Tragedy struck Lynryd Skynyrd, one of the best Southern rock bands, just three days after the group released its fifth album and was seemingly on the brink of unprecedented popular acclaim. On October 20, 1977, a plane crash killed three members of the group, including its guiding light, Ronnie Van Zant. What caused Lynyrd Skynyrd's plane to crash? Even in the 21st century, despite an official investigation and opinion that characterized the crash as the result of pilot error, the circumstances and decisions that led to the aircraft's unusual demise remain unknown.
Lynyrd Skynyrd is considered to have one of the most gruesome band histories because they lost several people in the aerial accident. Who died in the Lynyrd Skynyrd plane crash? Of the 24 passengers who boarded the ill-fated flight from Greenville, South Carolina, to Baton Rouge, Louisiana, three members of the band were killed. The death of Ronnie Van Zant, guitarist Steve Gaines, and his sister Cassie Gains, along with the aftermath of the tragedy, essentially destroyed one of the most unique voices of American rock and roll.
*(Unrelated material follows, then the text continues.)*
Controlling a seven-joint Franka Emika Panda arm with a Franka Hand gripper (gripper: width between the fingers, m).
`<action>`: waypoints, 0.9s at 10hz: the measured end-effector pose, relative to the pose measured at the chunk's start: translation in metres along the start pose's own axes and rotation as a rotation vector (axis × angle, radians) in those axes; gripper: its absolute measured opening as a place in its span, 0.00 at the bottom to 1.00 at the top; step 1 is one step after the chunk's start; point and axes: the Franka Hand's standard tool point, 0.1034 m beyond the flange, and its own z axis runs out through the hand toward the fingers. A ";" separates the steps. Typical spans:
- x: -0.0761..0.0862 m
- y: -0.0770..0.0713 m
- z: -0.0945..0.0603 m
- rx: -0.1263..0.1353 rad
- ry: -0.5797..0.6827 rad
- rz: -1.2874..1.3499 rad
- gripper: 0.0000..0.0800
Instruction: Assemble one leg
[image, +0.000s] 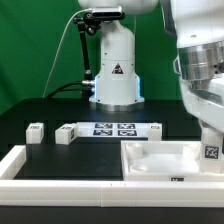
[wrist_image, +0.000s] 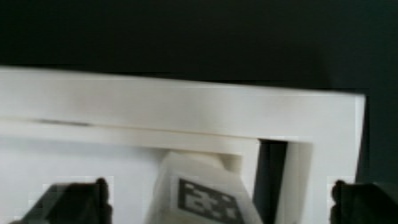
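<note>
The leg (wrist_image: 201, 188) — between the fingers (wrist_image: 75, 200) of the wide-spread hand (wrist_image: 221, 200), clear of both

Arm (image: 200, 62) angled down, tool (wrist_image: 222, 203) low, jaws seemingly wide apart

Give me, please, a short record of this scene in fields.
gripper: open, fingers either side of the leg, not touching
leg: tagged, inside the tray by its rim
tray: white, raised rim, on the exterior view's right
loose legs: two on the table, toward the exterior view's left of the marker board
marker board: flat on the table
</note>
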 end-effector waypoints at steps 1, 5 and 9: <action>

Listed here are the facts behind the infamous plane crash that ended Lynyrd Skynyrd.
In 1977, Lynyrd Skynyrd Was On Tour For Their Fifth Album And It Was Their Biggest To Date
1977 marked the release of Lynyrd Skynyrd's fifth album, Street Survivors. The album had just hit gold three days prior to the terrible plane crash. The band's ambitious tour for their latest album had just started and they decided to lease a twin prop plane to reach each destination.
Lynyrd Skynyrd And Aerosmith Were Both Interested In The Same Plane, But Aerosmith Cited Safety Concerns And Backed Out
Prior to Lynyrd Skynyrd leasing their twin prop, a Convair CV-240, Aerosmith was also interested in the same plane. The band's autobiography tells the story of their management examining the aircraft and being underwhelmed. When they also observed the pilot and co-pilot exchanging a bottle of Jack Daniel's during the inspection, they were convinced that both the Convair and its crew were not up to their standards. This was in the spring of 1977, only months before Skynyrd's tragic flight.
48 Hours Prior To The Crash, The Band Was Flying On The Plane When They Saw Sparks Shoot Out Of The Engine
On October 18, 1977, Lynryd Skynyrd performed in Lakeland, Florida, and then flew to Greenville, South Carolina, for their show on October 19, 1977. En route, several band members were alarmed when they saw 10-foot streams of sparks and flames shooting out of the right engine of the prop plane.
Although the plane landed safely, following the concert, several members of the band and crew told lead vocalist Ronnie Van Zant that they would not continue the tour unless the plane was replaced. Backup vocalist Cassie Gaines even made a reservation on a commercial flight to the next tour stop, Baton Rouge, Louisiana.
Several Band Members Did Not Want To Fly On The Convair, But They Were Overruled By Band Leader Ronnie Van Zant
Van Zant was more than just the band's main song writer and central figure. Known as "Papa Ronnie" when sober, he was a thoughtful, patriarchal influence who had held the band together through earlier, leaner times. While intoxicated, he was an intimidating, violent individual who once knocked out the two front teeth of keyboard player Billy Powell (he felt Powell overextended his "Free Bird" piano intro). He had even slashed the hands of Gary Rossington, his best friend and guitarist, with a broken beer bottle.
Getting a new plane meant cancelling tour dates, which was something Van Zant wouldn't even consider. He also appealed to the band's pride by saying that they were scheduled to appear on the campus of LSU, headlining in front of a crowd of at least 10,000 fans. This was not some venue in New York or Chicago, it was in the Deep South, in front of their most loyal fan base. Typical of a man who repeatedly said he would never make it to the age of 30, Van Zant got on the plane, telling Cassie Gaines, "If your time is up, your time is up."